The Toronto-headquartered company said its first seven drill holes tested the shallowest part of the North Zone, which started at a vertical depth of 100m.
The first six holes intersected massive sulphides, with the seventh believed to have passed between the North and South Zones. The drilling extended the vertical limit of the known mineralisation a further 50m to 120-170m, which is still short of historical drilling by Exxon Minerals which reported mineralisation to depths of 300m.
Among the highlight intercepts of the new programme were 4.6m at 6.9% copper-equivalent, 13.5m at 2.9% Cu-eq, 2.4m at 9.2% Cu-eq, and 2.7m at 5.4% Cu-eq. Several intercepts also returned high-grade gold between 1-6.34g/t gold and trace to 340g/t silver.
The massive sulphides consist of primary copper mineralisation in chalcopyrite, with smaller amounts of zinc in sphalerite.
The company last month drilled a further hole into the South Zone, which intersected about 6m of semi-massive to massive sulphide mineralisation. Assay results are pending.
CEO Marc Pais said the team was encouraged to see the initial holes of the phase-one programme had encountered grades, widths and mineralisation "very similar" to those reported by previous operators.

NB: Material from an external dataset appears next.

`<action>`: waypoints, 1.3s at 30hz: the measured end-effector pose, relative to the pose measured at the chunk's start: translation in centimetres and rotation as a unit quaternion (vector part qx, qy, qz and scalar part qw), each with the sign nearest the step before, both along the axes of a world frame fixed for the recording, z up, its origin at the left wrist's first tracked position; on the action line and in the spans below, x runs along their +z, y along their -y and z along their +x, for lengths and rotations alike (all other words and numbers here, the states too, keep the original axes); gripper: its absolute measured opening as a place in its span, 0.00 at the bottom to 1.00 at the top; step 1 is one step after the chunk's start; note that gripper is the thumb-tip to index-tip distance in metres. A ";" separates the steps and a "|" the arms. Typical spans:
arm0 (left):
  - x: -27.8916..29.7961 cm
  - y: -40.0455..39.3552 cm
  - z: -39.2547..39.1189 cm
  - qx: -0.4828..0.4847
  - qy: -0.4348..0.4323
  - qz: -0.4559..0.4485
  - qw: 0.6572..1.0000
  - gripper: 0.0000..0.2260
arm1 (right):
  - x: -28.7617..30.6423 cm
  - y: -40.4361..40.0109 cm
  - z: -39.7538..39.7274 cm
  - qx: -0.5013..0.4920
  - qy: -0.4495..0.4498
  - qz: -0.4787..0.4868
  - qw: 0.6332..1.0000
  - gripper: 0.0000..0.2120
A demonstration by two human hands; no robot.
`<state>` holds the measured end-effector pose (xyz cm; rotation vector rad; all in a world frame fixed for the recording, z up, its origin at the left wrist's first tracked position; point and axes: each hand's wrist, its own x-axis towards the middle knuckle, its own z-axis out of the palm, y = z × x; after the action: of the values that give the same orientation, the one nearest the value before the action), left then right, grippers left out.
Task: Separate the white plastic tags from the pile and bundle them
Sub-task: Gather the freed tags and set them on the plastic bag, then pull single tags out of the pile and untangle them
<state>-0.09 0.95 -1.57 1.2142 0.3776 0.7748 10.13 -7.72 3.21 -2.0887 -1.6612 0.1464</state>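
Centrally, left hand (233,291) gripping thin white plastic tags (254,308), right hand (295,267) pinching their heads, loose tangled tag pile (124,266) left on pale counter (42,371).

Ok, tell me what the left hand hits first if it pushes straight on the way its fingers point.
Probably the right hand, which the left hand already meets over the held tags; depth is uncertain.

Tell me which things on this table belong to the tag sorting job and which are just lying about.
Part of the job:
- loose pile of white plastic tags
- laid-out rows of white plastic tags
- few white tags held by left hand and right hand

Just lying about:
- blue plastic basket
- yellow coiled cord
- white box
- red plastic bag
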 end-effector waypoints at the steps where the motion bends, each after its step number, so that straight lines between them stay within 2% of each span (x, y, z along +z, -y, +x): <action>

"We are especially pleased to see the proportion of gold and silver content in the assays reported. To date we have tested only the shallowest part of the North Zone and one portion of the South Zone. We look forward to continued testing of the extents of mineralisation on strike and at depth, as soon as it is safe to resume drilling," he said.
Exxon Minerals determined proven and probable reserves of 6.4 million tons grading 2.2% copper, 2.8g/t gold, 3.03% zinc and 55g/t silver in 1982.
The Kay mine is a steeply dipping VMS deposit that has been traced from a depth of 150m to at least 900m. It is open for expansion on strike and at depth, according to Arizona Metals.
Shares in the company (AMC:TSXV) fell more than 15% on Wednesday to C38c, which capitalises it at $21 million (US$15 million).